Time of Miracles | |
Director: | Goran Paskaljević |
Starring: | Miki Manojlović Dragan Maksimović Danilo Stojković Svetozar Cvetković Mirjana Karanović Mirjana Joković |
Music: | Zoran Simjanović |
Cinematography: | Radoslav Vladić |
Editing: | Olga Jovanović Olga Skrigin |
Studio: | Channel Four Television Corporation Radio Television Belgrade |
Runtime: | 98 minutes |
Country: | Yugoslavia |
Language: | Serbo-Croatian |
Time of Miracles ('''Vreme čuda''') is a 1989 Yugoslav drama film directed by Goran Paskaljević.[1] The film was selected as the Yugoslav entry for the Best Foreign Language Film at the 63rd Academy Awards, but was not accepted as a nominee.[2]
The village of Bethany (modeled after the village that, according to the Bible, is located near Jerusalem where Lazarus was resurrected), September 1945, World War II has just ended. The new communist revolutionary government begins the fight against folk customs and beliefs and initiates the process of "exorcising God". The village school burned down in a fire, and the authorities break into the village church and drive out the priest. A revolutionary climbs the church and hangs the Communist flag on the cross . Other revolutionaries painted frescoes on the walls. However, after every attempt to whitewash the walls, the frescoes miraculously return. Communists perceive this act as a counter-revolutionary act. Soon the teacher dies and a stranger appears in the village.

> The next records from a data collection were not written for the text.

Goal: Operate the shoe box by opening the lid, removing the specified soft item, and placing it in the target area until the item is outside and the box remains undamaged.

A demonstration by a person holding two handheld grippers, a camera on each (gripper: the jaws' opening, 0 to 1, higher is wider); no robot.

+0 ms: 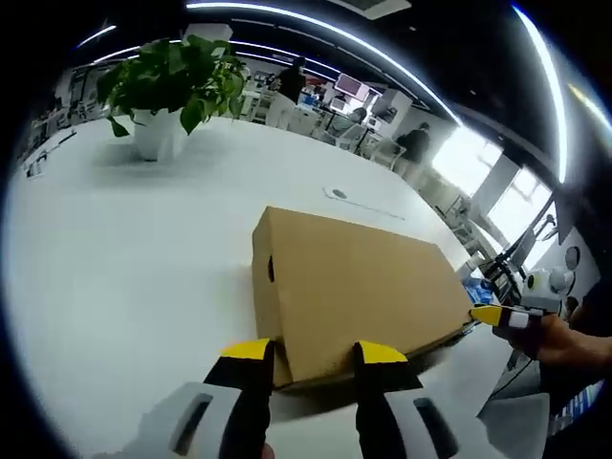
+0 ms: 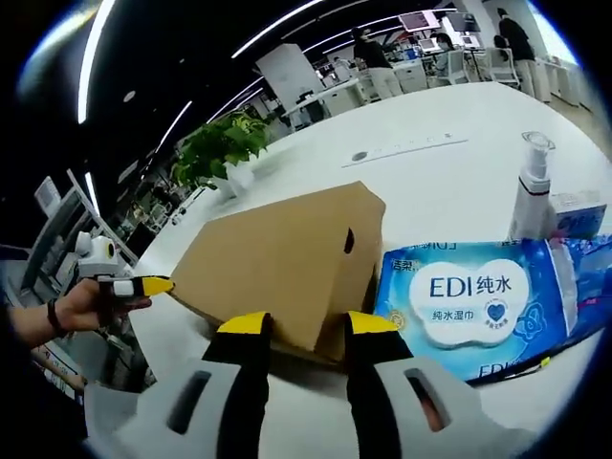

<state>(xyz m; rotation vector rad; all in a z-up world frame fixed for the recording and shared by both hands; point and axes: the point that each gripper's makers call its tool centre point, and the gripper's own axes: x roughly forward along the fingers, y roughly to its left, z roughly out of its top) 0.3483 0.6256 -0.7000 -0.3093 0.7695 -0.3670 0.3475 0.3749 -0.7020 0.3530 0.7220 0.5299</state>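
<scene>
So the shoe box (image 1: 359, 292) is sitting closed on the white bench (image 1: 124, 258), lid down, and you've got it bracketed from 2 ends. Your left tongs (image 1: 314, 356) are parted around the near bottom corner of the box, not pinching anything as far as I can see, and your right tongs (image 2: 302, 325) are the same deal at the opposite end, spread open with a lid corner between the yellow tips. In the left gripper view you can see the right tongs (image 1: 499, 316) poking at the far edge too. My guess on handling: it's plain cardboard, so light and fairly stiff on the flat panels but easy to crease or tear at the corners and around that little finger hole (image 1: 271, 270) in the end wall. I'd go for the lid's lower lip rather than squeezing a panel, and lift both ends evenly so it doesn't rack. It'll probably slide on that smooth bench if you only push from 1 side. The soft item is inside, can't see it yet. Just beside the box there's a blue pack of wet wipes (image 2: 473, 301) and a pump bottle (image 2: 531, 196), so mind those; the potted plant (image 1: 172, 86) is well apart.
</scene>
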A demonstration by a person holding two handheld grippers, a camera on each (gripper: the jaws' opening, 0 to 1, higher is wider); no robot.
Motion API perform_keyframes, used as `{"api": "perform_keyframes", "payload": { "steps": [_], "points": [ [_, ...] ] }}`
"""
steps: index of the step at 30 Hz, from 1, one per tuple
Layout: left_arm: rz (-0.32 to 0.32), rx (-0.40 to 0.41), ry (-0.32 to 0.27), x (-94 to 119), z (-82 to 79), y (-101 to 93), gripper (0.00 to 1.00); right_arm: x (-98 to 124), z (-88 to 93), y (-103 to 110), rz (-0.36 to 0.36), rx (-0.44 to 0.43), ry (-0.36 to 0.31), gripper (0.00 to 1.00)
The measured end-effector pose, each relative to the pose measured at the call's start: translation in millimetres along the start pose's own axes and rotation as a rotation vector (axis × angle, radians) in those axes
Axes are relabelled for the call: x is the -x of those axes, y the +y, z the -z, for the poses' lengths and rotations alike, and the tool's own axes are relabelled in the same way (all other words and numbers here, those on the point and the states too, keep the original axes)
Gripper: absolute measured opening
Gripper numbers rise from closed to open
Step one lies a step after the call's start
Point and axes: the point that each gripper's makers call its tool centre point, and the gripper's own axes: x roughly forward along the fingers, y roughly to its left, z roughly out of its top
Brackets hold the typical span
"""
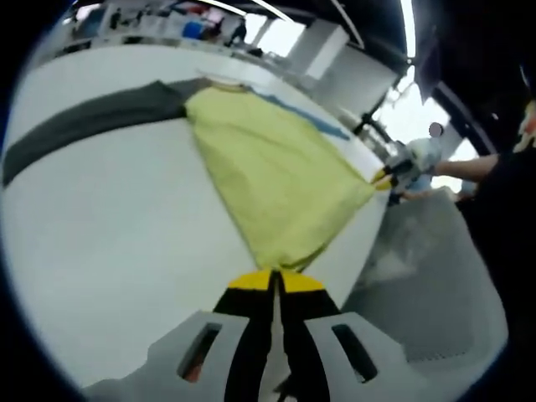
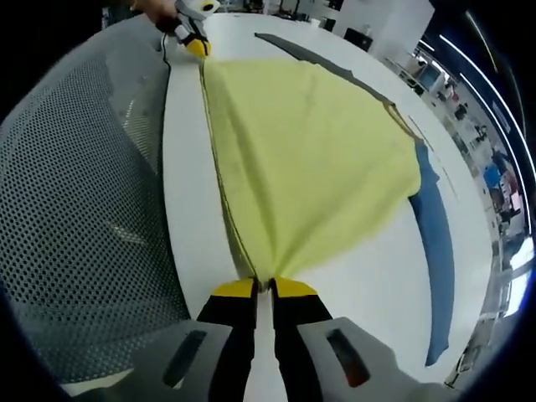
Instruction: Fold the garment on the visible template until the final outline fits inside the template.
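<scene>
You've got the left gripper [image 1: 274,280] clamped on one corner of the garment [image 1: 272,172], your right gripper [image 2: 263,289] pinching another, both at the table [image 1: 109,226] edge.

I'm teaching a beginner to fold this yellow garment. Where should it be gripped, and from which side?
Grip the yellow garment at its two corners along the table edge nearest the person, coming in from that open side. Both corners taper to points there, and the hem between them lies straight. The left gripper and right gripper already pinch those corners, so the cloth lifts evenly.
</scene>
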Motion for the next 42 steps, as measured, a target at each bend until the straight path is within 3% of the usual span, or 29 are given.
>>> {"api": "perform_keyframes", "payload": {
  "steps": [6, 10, 19, 23, 27, 35, 42],
  "points": [
    [-0.009, 0.004, 0.001, 3, 2.3, 1.3, 0.0, 2, 0.7, 2, 0.006, -0.01, 0.003, 0.11],
    [-0.014, 0.011, 0.027, 7, 11.2, 0.1, 0.0, 6, 7.7, 5, 0.002, -0.023, 0.022, 0.07],
    [-0.042, 0.031, -0.03, 20, 0.7, -0.5, 0.03, 18, 12.7, 4, 0.034, -0.136, -0.006, 0.12],
    [-0.055, 0.026, -0.078, 30, -16.8, -2.5, 0.1, 23, 11.0, 0, 0.051, -0.155, -0.011, 0.15],
    [-0.092, 0.012, -0.116, 41, -37.0, -0.2, 0.22, 35, -3.4, -13, 0.082, -0.232, -0.061, 0.21],
    [-0.133, -0.091, -0.196, 62, -79.8, -11.8, 0.35, 60, -30.1, -42, 0.172, -0.278, -0.12, 0.36],
    [-0.183, -0.152, -0.295, 84, -119.3, -24.8, 0.47, 91, -51.9, -69, 0.265, -0.409, -0.233, 0.48]
  ]
}}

A young man whom no one knows touches the hands of the deceased teacher on the scaffold, and raises him from the dead. The people begin to believe that Christ has arrived in their village and is performing miracles, while the communists declare the raising from the dead a counter-revolutionary act. The problem of the communists is now the teacher who rose from the dead, because the revolution does not believe in miracles. There is a conflict between two dogmas: the primitive interpretation of Communism and Christianity.